* **WHAT THE EXERCISE ASKS**
Quote all of the data below exactly, please.

* **INFORMATION SHOWN**
*-*-*
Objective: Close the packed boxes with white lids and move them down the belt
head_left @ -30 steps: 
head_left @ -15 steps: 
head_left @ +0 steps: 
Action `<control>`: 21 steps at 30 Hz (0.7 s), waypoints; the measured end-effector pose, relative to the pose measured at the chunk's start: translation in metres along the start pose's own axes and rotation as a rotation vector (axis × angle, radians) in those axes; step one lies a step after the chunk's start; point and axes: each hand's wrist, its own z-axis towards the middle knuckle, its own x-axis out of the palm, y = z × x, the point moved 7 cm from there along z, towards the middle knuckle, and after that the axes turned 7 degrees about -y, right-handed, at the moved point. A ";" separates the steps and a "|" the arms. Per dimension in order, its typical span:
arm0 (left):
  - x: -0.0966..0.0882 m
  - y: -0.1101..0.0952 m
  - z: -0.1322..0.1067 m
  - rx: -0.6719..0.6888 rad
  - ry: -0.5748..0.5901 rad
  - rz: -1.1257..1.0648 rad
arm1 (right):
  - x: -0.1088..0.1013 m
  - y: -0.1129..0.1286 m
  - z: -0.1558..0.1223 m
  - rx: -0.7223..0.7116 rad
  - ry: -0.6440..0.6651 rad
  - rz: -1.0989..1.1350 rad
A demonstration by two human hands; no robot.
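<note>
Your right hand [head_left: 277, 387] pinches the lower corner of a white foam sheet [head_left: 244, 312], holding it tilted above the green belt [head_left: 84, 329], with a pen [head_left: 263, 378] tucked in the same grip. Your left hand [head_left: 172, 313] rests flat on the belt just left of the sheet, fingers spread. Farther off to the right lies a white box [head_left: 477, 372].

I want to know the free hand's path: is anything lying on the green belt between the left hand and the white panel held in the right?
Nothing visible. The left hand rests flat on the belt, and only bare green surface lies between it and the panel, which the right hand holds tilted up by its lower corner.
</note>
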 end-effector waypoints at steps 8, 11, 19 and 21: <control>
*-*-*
* **RESULT FOR THIS TASK**
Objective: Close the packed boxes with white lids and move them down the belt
head_left @ -30 steps: 
head_left @ -15 steps: 
head_left @ +0 steps: 
Action `<control>`: 21 steps at 30 Hz (0.7 s), waypoints; the measured end-effector pose, relative to the pose measured at the chunk's start: translation in metres along the start pose's own axes and rotation as a rotation vector (axis × angle, radians) in those axes; step one lies a step after the chunk's start; point and axes: each hand's wrist, its own z-axis towards the middle knuckle, its own x-axis out of the palm, y = z × x, the point moved 7 cm from there along z, towards the middle knuckle, and after that the axes turned 7 degrees about -y, right-handed, at the moved point. A ";" separates the steps and a "|" the arms. Per dimension in order, its typical span:
arm0 (left):
  - x: -0.0966..0.0882 m
  - y: -0.1101..0.0952 m
  - z: -0.1322..0.1067 m
  - rx: -0.6719..0.6888 rad
  - ry: -0.5748..0.5901 rad
  - rz: -1.1257..1.0648 rad
arm1 (right):
  - x: -0.1088..0.1013 m
  - y: -0.1129..0.1286 m
  - z: -0.1558..0.1223 m
  - rx: -0.7223..0.7116 rad
  - ry: -0.6440..0.6651 rad
  - rz: -1.0989..1.1350 rad
A demonstration by two human hands; no robot.
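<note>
Your right hand [head_left: 277, 387] pinches the lower corner of a white foam sheet [head_left: 244, 312], holding it tilted above the green belt [head_left: 84, 329], with a pen [head_left: 263, 378] tucked in the same grip. Your left hand [head_left: 172, 313] rests flat on the belt just left of the sheet, fingers spread. Farther off to the right lies a white box [head_left: 477, 372].

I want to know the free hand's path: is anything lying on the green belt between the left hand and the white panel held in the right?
Nothing visible. The left hand rests flat on the belt, and only bare green surface lies between it and the panel, which the right hand holds tilted up by its lower corner.
</note>
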 end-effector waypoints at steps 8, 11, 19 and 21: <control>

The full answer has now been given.